The arrival of former Thai prime minister Thaksin Shinawatra as owner was the moment that City fans first began to believe their club might have a chance of catching up. Little did they realize, he was just the warmup man. Shinawatra brought in Sven Goran Eriksson, this being a period when you could do that kind of thing with a straight face, and City roared into the top three as Christmas approached. It didn't last. Having won nine games in the first four months of the season, City won only six in the last six and were walloped 8-1 by Middlesbrough on the last day. Eriksson was sacked and replaced by Mark Hughes. Shinawatra, facing dark allegations of corruption back home in Thailand, had his assets frozen and was later sentenced in absentia to two years imprisonment.

That left the door open for the Abu Dhabi United Group, which was handy as they had several large trucks full of money to reverse into the car park. They snatched Real Madrid's Robinho out of Chelsea's hands so quickly that Robinho himself didn't seem to notice.

"Chelsea made a great proposal and I accepted," he told reporters at his introductory news conference at the Eastlands Stadium.

"Erm...you mean Manchester City, right?" asked a journalist.

"Yeah, Manchester. Sorry!" said Robinho.

In fairness to Robinho, very few people could keep up with what was happening at the club. It was hard to accurately express just how rich the new owners were, a dilemma they helpfully tried to solve by frantically spending more money than anyone had ever spent on a soccer team. Ever. But City finished 10th in the first season of the new era and, only sixth before Christmas 2009, Hughes was fired and replaced by Roberto Mancini.

Mancini laid down foundations. Though he couldn't deliver a top four finish in his first half-season, he did stabilize the club and begin to impose his will on a dressing room full of forthright players, a number of whom had proved their truculence by agitating for moves from their previous employers. The next season, playing his cards carefully, he delivered the FA Cup and, far more importantly, access to the cash trough that is the Champions League. Now he has them on the brink of glory, one game away from regaining the lead at the top of table after a slump in form threatened to destroy the season.

They have worked hard for this, and they have spent harder. Hundreds of millions of pounds have gone on transfer fees, hundreds of millions more on wages. According to The Mirror, the Abu Dhabi United Group's spending crashed through the £1 billion ($1.6B) barrier back in 2010 and, though they've slowed down since then, they still splashed approximately £50 million ($81M) this summer on Sergio Aguero, Gael Clichy and Stefan Savic. The £100 million ($162M) sale of stadium naming rights to Etihad, an airline with close links to the owners, has also caused controversy and is viewed by rival clubs as a sneaky way of trying to sidestep Financial Fair Play regulations.

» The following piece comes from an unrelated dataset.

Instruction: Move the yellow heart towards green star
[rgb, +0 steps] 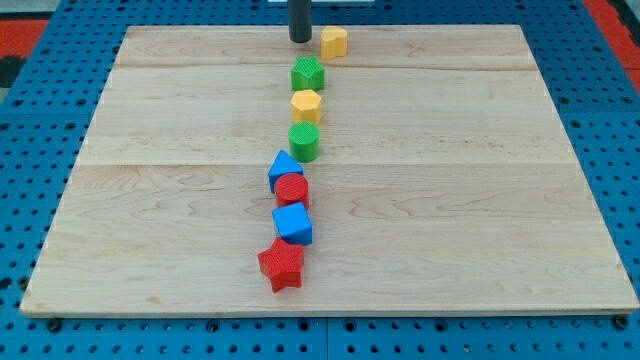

Of course, City fans are swift to point out that United didn't exactly win £30 million ($48M) striker Wayne Rooney in a raffle. They will also remind you that Ferguson's spending in the early years could hardly be described as frugal. Brian McClair and Steve Bruce cost approximately £1.75 million between them in 1987, Mark Hughes a similar amount a year later. The £2.3 million ($3.7M) paid out for Gary Pallister in 1989 was a then British record for a defender, and that's before we get to the likes of Andy Cole (£7M in 1995), Dwight Yorke (£12M in 1998), Ruud van Nistelrooy (£19M in 2001) and Juan Sebastian Veron (£28M in 2001). Nevertheless, the general perception in England and beyond is that City have tried to buy the title.

But while this may look like a battle between new money and a traditional powerhouse, or the early leaders against the resolute champions, for the people of Manchester, it's something far more primal. This is about either holding on to decades of supremacy, or snatching it from their oppressors and beating them around the head with it. This is about bragging rights and dignity, the reception they will be given when they go to work on Monday morning. For the people of Manchester, this match is purely about pride.